XXIX - SEMENTE FECUNDADA
O
impacto do falatório perdurou dois dias sem que os colegas dissessem nada uns
aos outros sobre a causa proposta.
Guinariam
suas vidas?
Estavam
todos evidentemente mudados de comportamento e semblantes. Tinha algo de
robótico ou instintivo nas tarefas que executavam – abaixavam esquifes de forma
mecânica e silenciosamente, impressionava encaixarem-nos sem percalço nas gavetas
pretendidas. Abriam covas sem se deterem nos cuidados do perímetro escavado, e
faziam-no usualmente tudo certo e rápido.
No
terceiro dia, entretanto, um caminhão que parou em frente ao portão mais
próximo do refeitório danou a buzinar. Eram os sepultadores do cemitério Roxo.

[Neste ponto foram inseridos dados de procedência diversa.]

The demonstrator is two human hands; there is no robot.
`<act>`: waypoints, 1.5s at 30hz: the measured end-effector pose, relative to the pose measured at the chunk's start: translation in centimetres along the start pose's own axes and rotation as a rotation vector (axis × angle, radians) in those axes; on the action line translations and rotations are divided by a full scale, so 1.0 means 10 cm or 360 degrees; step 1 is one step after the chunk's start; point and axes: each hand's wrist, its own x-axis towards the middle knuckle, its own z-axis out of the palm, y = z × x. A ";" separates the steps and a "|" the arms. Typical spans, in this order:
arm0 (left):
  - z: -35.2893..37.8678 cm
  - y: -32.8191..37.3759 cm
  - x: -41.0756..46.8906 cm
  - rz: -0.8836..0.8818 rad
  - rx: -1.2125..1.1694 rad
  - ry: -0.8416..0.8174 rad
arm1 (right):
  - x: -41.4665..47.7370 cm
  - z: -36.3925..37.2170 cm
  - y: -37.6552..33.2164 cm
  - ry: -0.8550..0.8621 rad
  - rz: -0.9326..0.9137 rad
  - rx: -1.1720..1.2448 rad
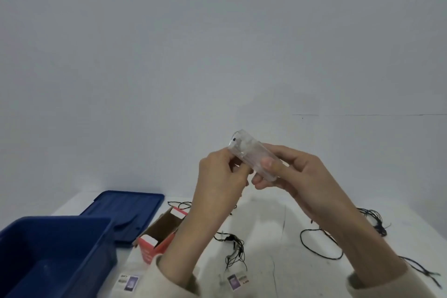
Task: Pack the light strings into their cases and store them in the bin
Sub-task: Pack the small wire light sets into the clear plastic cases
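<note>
I hold both hands raised above the white counter (pixel 266 220), in front of a plain pale wall. My right grip (pixel 297 176) grasps the clear rectangular plastic case (pixel 251 152): the thumb lies across its near face and the fingers curl round beneath it. The case tilts, with its far end pointing up and to the left. My left grip (pixel 222 174) is clenched at the case's left edge, fingertips and thumb pinched together against it; I cannot tell whether anything else sits between them.

Below, at the left edge of the counter, stands the open dark blue plastic bin (pixel 106 244). Its flat blue lid (pixel 125 210) lies just behind it. Beside the lid, an open red and white cardboard box (pixel 159 232) lies on its side, partly hidden by my left forearm. A tangled black light string (pixel 234 247) lies loose on the counter between my forearms, and a second black light string (pixel 377 222) sprawls to the right, under my right forearm. Two small printed packets (pixel 128 283) lie near the counter's front edge.
</note>
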 end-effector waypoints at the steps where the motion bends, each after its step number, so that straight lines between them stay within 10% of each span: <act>1: -0.01 -0.01 0.01 -0.0010 0.0017 -0.0019 | 0.00 0.01 -0.01 0.0016 -0.0001 -0.0010; 8: -0.13 -0.11 -0.09 -0.0469 -0.0776 -0.0517 | 0.11 0.01 -0.05 0.0426 -0.0165 0.0101; 14: -0.17 -0.17 -0.18 -0.0403 -0.0410 -0.0741 | 0.19 -0.15 -0.03 0.0779 -0.0419 -0.0744; 19: -0.28 0.06 -0.10 0.0314 0.0596 -0.0448 | 0.18 -0.23 0.09 0.0452 -0.0541 -0.1488; 22: -0.35 0.15 0.07 0.0579 0.0781 -0.0217 | 0.09 -0.22 0.05 -0.0001 -0.0216 -0.1219; 27: -0.29 -0.02 0.24 0.0172 -0.0124 -0.0390 | -0.02 -0.18 -0.05 -0.0283 -0.0042 -0.0057; 33: -0.09 -0.17 -0.02 -0.0322 -0.0864 -0.0682 | 0.05 -0.04 -0.01 0.0259 -0.0045 0.0389; 39: -0.10 -0.19 -0.15 -0.0544 -0.0873 -0.0728 | 0.04 0.06 -0.02 0.0694 -0.0154 -0.0186; 42: -0.13 -0.11 -0.19 -0.0451 -0.0427 -0.0647 | 0.03 0.11 0.01 0.0794 -0.0253 -0.0586; 45: -0.20 0.00 -0.17 0.0179 0.0878 -0.0508 | 0.02 0.13 0.06 0.0715 -0.0308 -0.1062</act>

Vieram buscar o time do cemitério Verde para uma pelada, como tinham combinado
mês passado.
Os
verdeanos surpreendidos largaram seus distanciamentos, pois estavam justamente combinados
que apenas os plantonistas ficariam; aos demais estava permitida a saída
antecipada em troca da compensação no período de preparação do cemitério para o
feriado de finados próximo.
No
aterro dos fundos do cemitério Roxo, uniformizados, o escrete verde estava
posicionado, aguardando o apito inicial.
Cinco
minutos de partida, um lance alteraria o ânimo das equipes: um sepultador
roxeano entrou de sola num verde e o contundiu seriamente. O roxeano era formado
na cultura do tesão pela violência. Era cheio de si e tudo era questão de
honra, de brio, de superioridade física; seguia a lei do mais forte.
Início
de refrega generalizada. Sopapos e pontapés. Um roxeano deu tiros para o alto
para por fim à briga. Teve êxito. Cada grupo carregou seu ódio para o
vestiário.
Os
roxeanos, tramando revanche e vingança da defensiva verde, foram visitados
inesperadamente por Laurenciano.
Num
momento esboçaram agredi-lo, mas se detiveram graças à sinceridade de seus olhos.
No
vestiário verde os contendores estavam precavidos contra qualquer possível agressão
a Laurenciano, que a contragosto do time, saíra resoluto do plano de reconquistar
os colegas do cemitério irmão e trazê-los para a causa mencionada na reunião de
três antes.
O
coveiro revolucionário regressou hora depois, seguido dos roxeanos que, ante o
sobressalto dos verdes, de pronto se desculparam, anunciaram solidariedade às
reivindicações e ofereceram o espaço físico para as próximas reuniões do grupo,
do qual desde já solenemente faziam parte.
Estava
relativamente fácil convencer os companheiros da categoria da importância da
causa. Se havia dificuldade o era em função do medo, do complexo de
inferioridade que sentiam, e principalmente, do fato de serem gerações cevadas
nas mentiras contadas pelos patrocinadores dessa maneira de viver, transpiradas
em tudo.
Laurenciano
traçou um cronograma de visitações aos outros cemitérios do país, e levando em
consideração férias, licença, fins de semana e feriados prolongados, organizou
grupos pequenos, pares ou visitas individuais.
O
Retardatário visitou e trouxe o parecer favorável dos sepultadores de dez
necrópoles do Sul.
Porca e
Miguelito chamaram os colegas do Cemitério Azul, e durante suas férias –
tiravam férias juntos - granjearam os cemitérios do interior e de lá anunciaram
a adesão de quinze deles.
Estava
em gestação a Federação Nacional dos Coveiros – FENACOVEIRO.
Trataram
de formalizar a entidade numa pauta de reivindicações e designaram comissão para
parlamentar com o presidente da Associação dos Cemitérios Privados.